Labour Heart Under Attack In North Lanarkshire


02/03/15


Labour quickly became the party of the industrial working classes and the factories, mines and steelworks and over the years have provided a stream of politicians and activists.

In the modern era politicians like Helen Liddell, John Reid, and First Minister Jack McConnell have all come from North Lanarkshire constituencies.

Nowhere has Labour had its roots firmly planted, than in, Lanarkshire.


The Labour party's founder Keir Hardie was born near Motherwell.


At the last Holyrood election when the SNP were sweeping up seats in Labour territory the dyed red areas of Motherwell, Coatbridge and Bellshill stood firm. Only Alex Neil dented Labour pride taking Airdrie and Shotts.

In the four North Lanarkshire seats Labour has won consistently and won big at General Elections with around 60% of the vote normal. But now, the old guard has gone, Mr Reid and Ms Liddell no longer represent the area, Rosemary McKenna in Cumbernauld stood down five years ago but veteran Tom Clarke remains MP in one of the safest Labour seats in the UK.

He faces a challenge from Phil Boswell of the SNP who were 20,000 votes behind in Coatbridge, Chryston and Bellshill in 2010.


In Airdrie and Shotts, Pamela Nash was the youngest UK MP in 2010 with a 12,000 majority over the SNP who have Neil Gray standing this time.

In Motherwell and Wishaw former Ravenscraig steelworker Frank Roy has been MP since 1997 looks to hold off the challenge from Marion Fellows of the SNP looking to make up the 12,000 vote deficit.

Greg McClymont in Cumbernauld, Kilsyth and Kirkintilloch East has an equally large 13,000 plus majority. Mr McClymont is a rising star in the Labour party with a shadow government position on pensions. He is challenged by Stuart McDonald of the SNP.


In the referendum North Lanarkshire was one of just four council areas to vote yes, leaving Labour with some serious soul searching to find out if it still holds the same values as its traditional supporters.

If the party's No campaign alliance with the conservatives is going to be taken as a betrayal then it is in the very heart and birthplace of the Labour movement where it will hurt most.


The referendum is not the only issue Labour has to contend with.


One party domination, the status quo for decades, North Lanarkshire Labour has often resorted to fighting among itself.

As the party goes into the General Election the division rearing their head again with old rivalries from the days of Monklands District Council flaring up.

With so many councillors working for MPs and each election campaign dependent being able to count on the support of the entire party machine, in-fighting is a gift to opponents.


The SNP doesn't have its troubles to seek in North Lanarkshire either

The selection process for this May's election led to two councillors resigning from the party amid allegations of intimidation and a climate of fear.


North Lanarkshire Councillors Alan Beveridge and John Taggart left a stinging criticism of the party hierarchy when they quit the party last month.

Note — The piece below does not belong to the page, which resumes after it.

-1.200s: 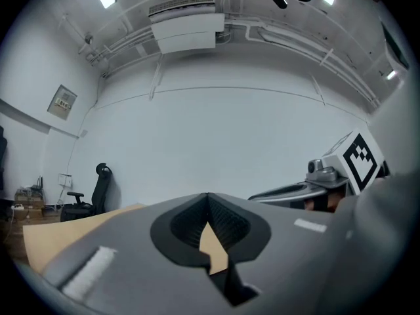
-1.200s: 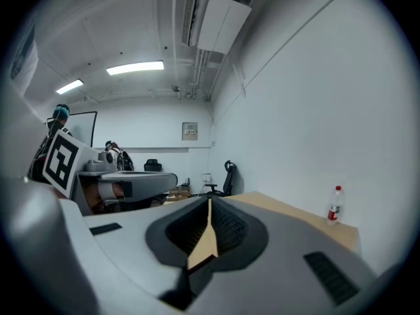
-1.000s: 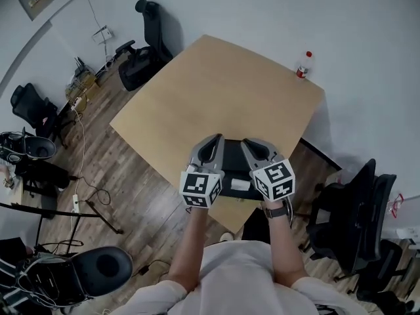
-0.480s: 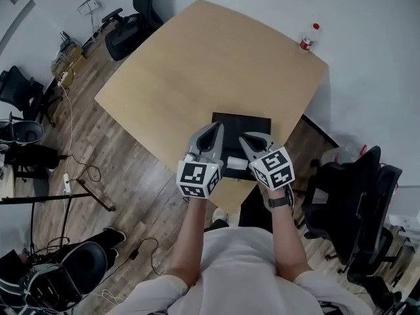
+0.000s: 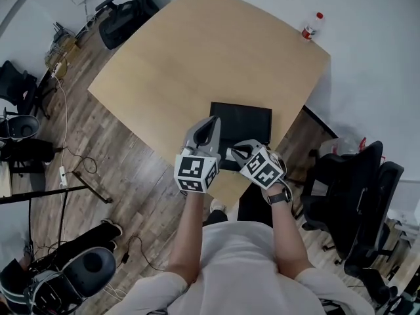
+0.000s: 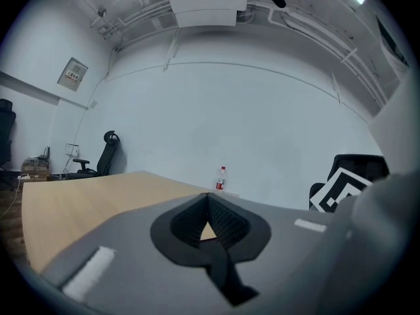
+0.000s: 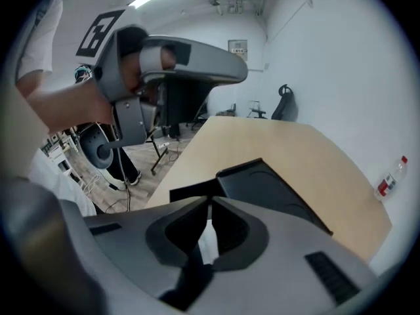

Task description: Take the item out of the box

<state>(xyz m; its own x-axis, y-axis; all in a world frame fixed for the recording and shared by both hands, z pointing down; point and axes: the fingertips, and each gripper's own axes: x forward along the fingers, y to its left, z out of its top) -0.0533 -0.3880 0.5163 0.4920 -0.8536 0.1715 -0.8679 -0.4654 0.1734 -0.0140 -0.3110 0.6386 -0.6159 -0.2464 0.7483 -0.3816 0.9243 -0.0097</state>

Mr Taggart accused party HQ of drawing a "dark veil of secrecy" over the process of selection after he failed to win the nomination.

Mr Beveridge said he was alarmed by the "climate of fear, intimidation false allegations" which operate in the local party.

Labour, despite tearing itself apart in recent decades still managed to control Lanarkshire at council Holyrood and Westminster levels.